ABOUT THIS EXERCISE. Below are entries; repeat exactly, and nothing else, the lines from the one holding "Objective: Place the" through the one holding "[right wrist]", inclusive. Leave the pictures out.

Segment Start: THE RECORDS

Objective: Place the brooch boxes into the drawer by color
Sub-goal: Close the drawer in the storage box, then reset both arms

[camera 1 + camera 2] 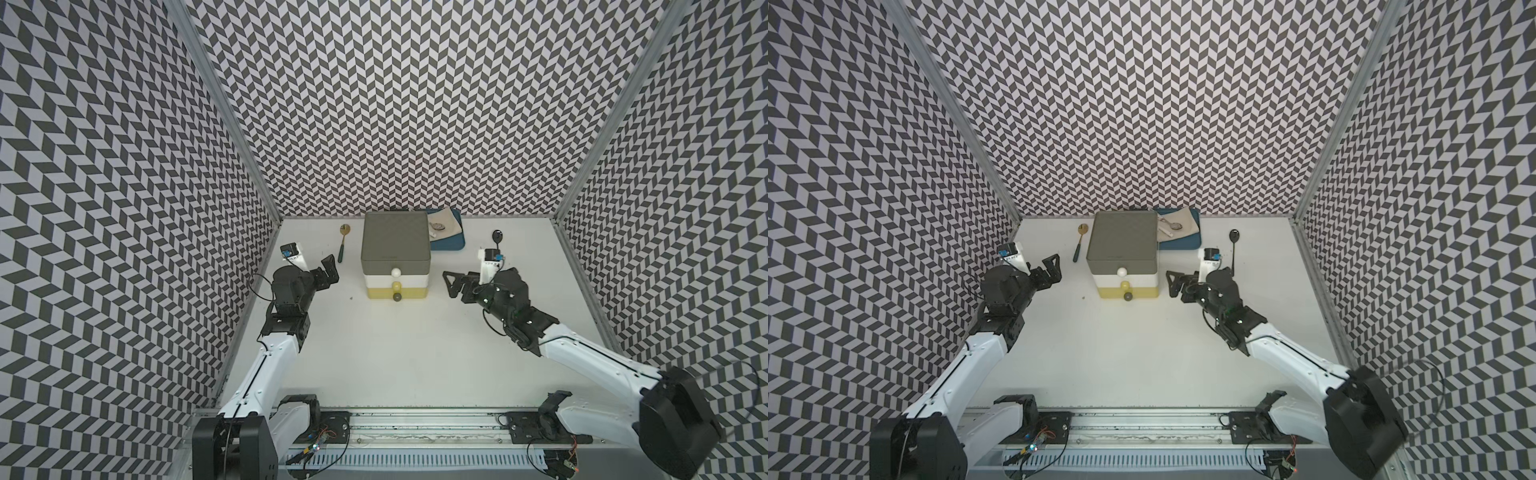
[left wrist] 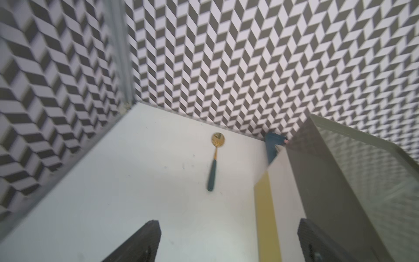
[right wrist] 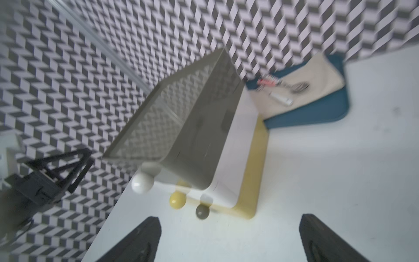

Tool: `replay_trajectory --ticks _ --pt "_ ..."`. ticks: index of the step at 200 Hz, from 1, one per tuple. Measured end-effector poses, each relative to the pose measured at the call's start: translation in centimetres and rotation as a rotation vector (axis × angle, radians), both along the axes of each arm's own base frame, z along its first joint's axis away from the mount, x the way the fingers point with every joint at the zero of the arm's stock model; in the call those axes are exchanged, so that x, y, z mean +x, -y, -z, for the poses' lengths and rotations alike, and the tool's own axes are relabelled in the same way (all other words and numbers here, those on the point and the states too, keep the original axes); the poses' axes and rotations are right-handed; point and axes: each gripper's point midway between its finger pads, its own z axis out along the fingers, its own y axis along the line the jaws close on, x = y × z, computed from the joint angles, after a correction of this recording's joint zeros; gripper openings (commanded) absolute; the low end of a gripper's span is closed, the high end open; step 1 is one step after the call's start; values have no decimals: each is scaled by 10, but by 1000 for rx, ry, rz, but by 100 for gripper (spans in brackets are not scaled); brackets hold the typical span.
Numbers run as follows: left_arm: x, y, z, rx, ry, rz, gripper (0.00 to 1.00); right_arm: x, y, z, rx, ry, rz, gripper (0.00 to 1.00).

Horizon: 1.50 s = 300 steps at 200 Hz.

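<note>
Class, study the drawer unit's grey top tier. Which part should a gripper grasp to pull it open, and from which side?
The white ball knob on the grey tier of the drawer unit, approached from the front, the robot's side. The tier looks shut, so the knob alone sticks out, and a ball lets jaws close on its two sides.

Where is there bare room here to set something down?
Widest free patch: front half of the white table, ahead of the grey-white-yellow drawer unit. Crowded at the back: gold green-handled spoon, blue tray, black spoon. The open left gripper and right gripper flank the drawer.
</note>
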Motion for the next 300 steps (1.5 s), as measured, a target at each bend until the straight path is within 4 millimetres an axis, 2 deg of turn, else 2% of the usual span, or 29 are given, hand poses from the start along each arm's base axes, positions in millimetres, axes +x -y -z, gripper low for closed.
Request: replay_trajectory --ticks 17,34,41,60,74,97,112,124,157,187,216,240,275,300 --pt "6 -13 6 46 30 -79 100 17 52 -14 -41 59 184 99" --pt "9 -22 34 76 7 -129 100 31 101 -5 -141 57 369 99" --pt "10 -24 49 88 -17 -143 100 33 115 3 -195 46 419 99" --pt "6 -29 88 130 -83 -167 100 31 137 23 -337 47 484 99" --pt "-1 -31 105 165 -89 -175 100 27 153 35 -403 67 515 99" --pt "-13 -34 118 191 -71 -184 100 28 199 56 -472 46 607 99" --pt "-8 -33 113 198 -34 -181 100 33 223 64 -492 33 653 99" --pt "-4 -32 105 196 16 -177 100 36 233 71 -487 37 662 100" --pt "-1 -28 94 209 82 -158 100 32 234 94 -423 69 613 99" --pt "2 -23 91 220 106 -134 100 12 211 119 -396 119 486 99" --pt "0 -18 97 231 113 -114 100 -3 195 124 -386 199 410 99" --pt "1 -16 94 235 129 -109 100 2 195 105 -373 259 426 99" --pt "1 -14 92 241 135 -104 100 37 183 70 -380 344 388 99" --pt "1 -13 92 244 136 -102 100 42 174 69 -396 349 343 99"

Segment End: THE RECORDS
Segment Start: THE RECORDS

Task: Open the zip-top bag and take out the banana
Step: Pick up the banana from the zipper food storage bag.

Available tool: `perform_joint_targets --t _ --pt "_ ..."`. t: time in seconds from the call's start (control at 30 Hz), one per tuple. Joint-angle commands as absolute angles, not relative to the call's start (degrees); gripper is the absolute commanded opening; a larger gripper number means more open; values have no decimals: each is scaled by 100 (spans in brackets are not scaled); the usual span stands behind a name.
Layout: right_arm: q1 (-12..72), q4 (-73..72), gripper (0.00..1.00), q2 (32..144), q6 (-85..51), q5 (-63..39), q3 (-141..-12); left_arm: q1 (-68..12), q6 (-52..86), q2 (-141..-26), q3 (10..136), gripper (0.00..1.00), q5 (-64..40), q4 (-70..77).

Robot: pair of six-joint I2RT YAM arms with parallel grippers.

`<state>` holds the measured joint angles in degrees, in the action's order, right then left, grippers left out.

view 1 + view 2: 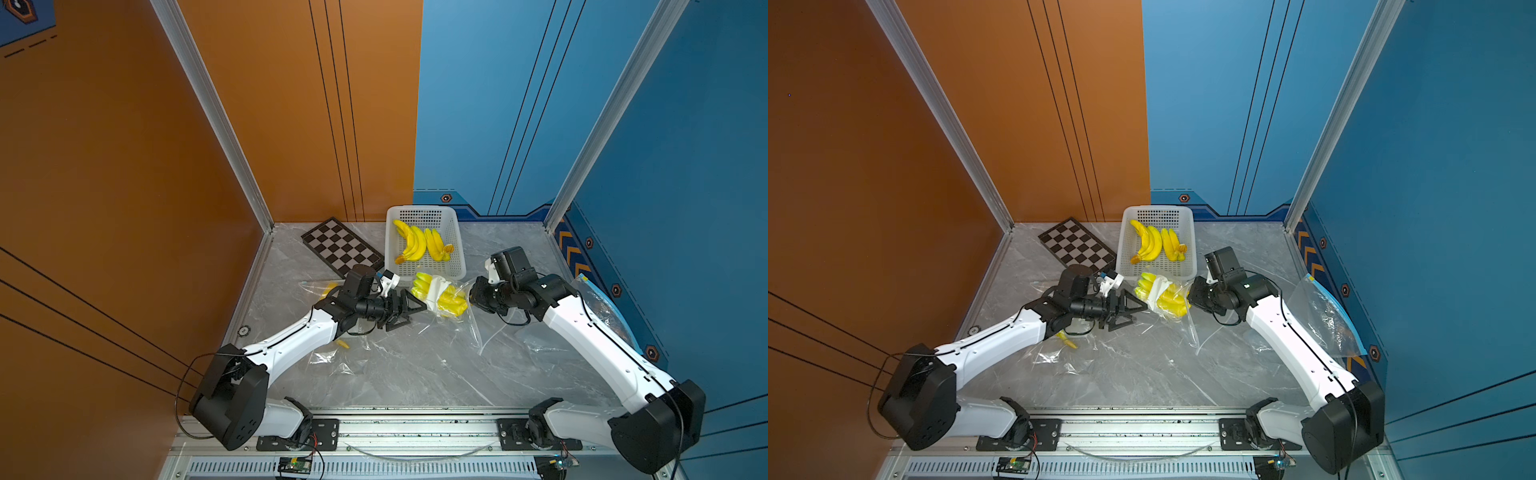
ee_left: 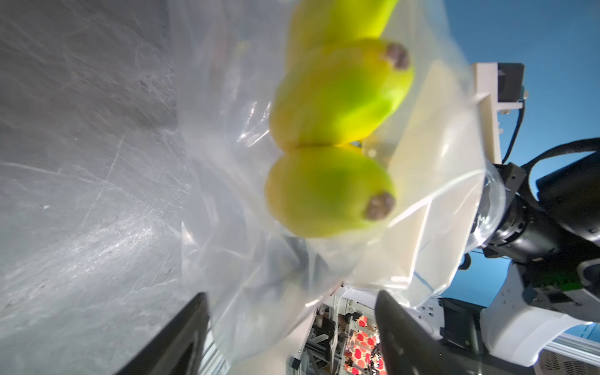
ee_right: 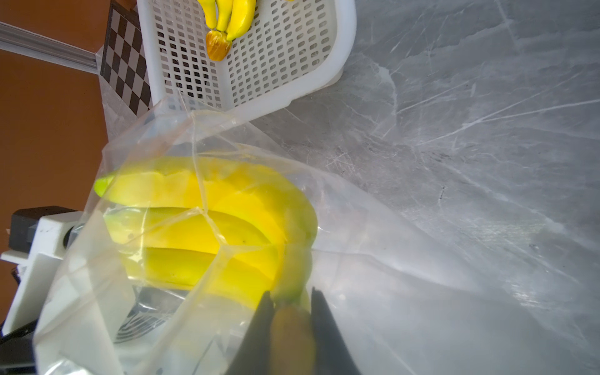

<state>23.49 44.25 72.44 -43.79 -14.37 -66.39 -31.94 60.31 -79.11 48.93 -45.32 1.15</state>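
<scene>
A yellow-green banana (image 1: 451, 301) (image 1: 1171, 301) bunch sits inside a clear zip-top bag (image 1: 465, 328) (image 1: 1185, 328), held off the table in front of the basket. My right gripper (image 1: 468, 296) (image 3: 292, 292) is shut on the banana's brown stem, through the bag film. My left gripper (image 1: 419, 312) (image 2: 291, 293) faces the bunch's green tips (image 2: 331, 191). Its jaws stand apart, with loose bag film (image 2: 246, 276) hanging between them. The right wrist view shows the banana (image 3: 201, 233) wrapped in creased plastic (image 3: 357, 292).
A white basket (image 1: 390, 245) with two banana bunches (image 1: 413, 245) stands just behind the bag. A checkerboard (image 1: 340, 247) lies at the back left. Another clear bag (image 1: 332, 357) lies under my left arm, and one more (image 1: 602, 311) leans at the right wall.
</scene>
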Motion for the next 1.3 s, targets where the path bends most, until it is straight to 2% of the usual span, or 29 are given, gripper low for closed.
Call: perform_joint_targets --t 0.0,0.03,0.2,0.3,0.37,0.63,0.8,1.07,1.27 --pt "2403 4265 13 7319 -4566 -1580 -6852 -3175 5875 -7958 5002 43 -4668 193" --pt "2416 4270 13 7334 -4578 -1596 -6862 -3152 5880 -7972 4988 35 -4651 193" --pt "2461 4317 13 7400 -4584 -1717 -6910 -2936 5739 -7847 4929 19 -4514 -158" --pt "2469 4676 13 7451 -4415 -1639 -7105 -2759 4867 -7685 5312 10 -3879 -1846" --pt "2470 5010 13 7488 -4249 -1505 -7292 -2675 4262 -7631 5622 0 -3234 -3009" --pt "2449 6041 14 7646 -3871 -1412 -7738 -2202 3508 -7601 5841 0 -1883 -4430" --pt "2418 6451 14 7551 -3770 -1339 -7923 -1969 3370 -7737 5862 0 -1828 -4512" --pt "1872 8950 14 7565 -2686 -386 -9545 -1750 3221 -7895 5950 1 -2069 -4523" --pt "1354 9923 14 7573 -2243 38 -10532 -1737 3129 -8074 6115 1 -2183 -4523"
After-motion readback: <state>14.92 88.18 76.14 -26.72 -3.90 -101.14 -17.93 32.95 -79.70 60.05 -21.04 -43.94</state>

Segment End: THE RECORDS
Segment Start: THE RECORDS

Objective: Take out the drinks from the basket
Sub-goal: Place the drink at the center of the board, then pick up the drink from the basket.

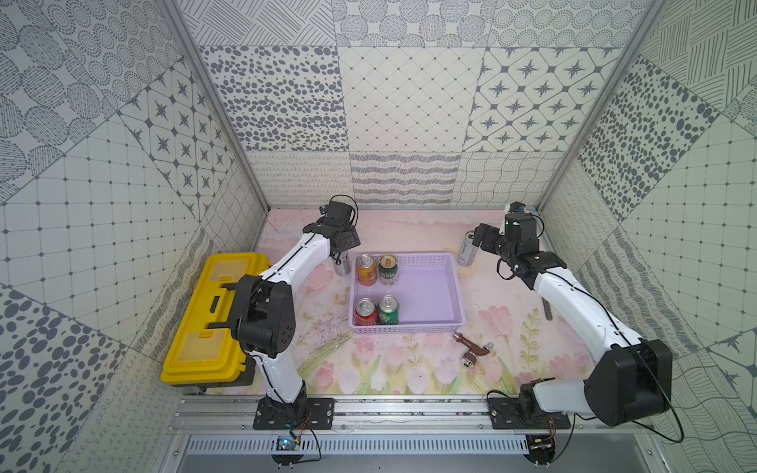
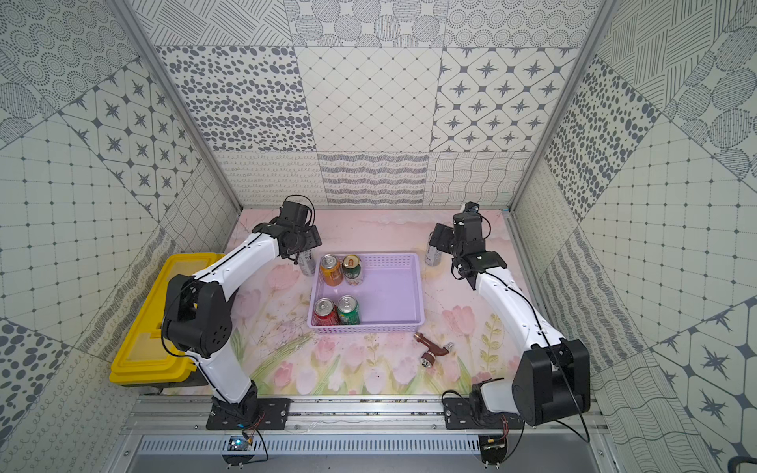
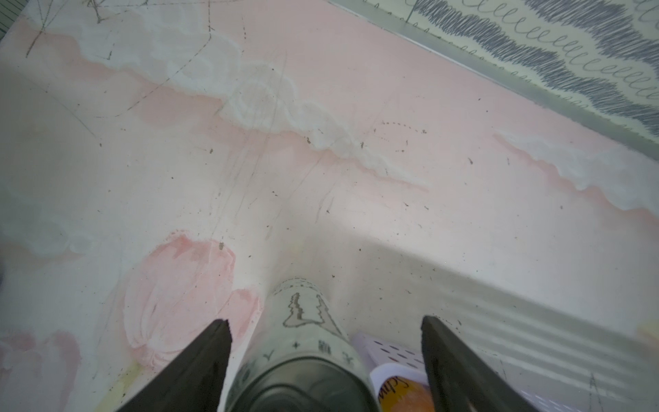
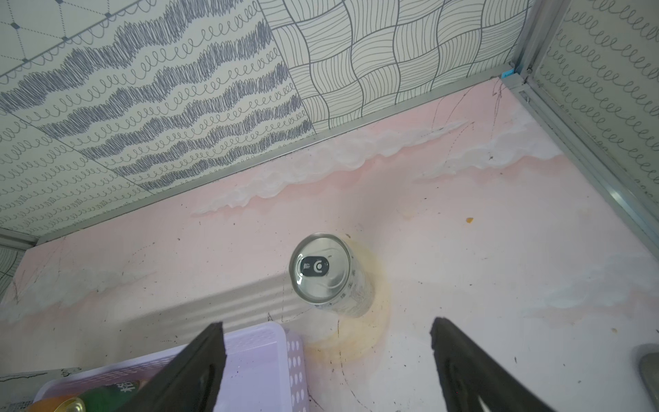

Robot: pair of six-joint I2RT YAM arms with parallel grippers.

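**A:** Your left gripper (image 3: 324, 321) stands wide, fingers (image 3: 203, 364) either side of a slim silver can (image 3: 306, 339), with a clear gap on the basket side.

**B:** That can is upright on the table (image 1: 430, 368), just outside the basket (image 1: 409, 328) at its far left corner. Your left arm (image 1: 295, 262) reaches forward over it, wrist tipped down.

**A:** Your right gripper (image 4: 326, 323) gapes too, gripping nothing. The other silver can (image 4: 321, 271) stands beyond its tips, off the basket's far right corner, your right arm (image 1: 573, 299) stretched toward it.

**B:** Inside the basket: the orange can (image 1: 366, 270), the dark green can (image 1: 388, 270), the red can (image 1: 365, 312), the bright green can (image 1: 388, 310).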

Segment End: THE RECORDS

TASK OUTPUT.
Objective: Place the brooch boxes into the drawer by color
Sub-goal: Close the drawer in the storage box, then reset both arms

[camera 1 + camera 2] 
[left wrist] 
[right wrist] 

Output for this exercise is complete.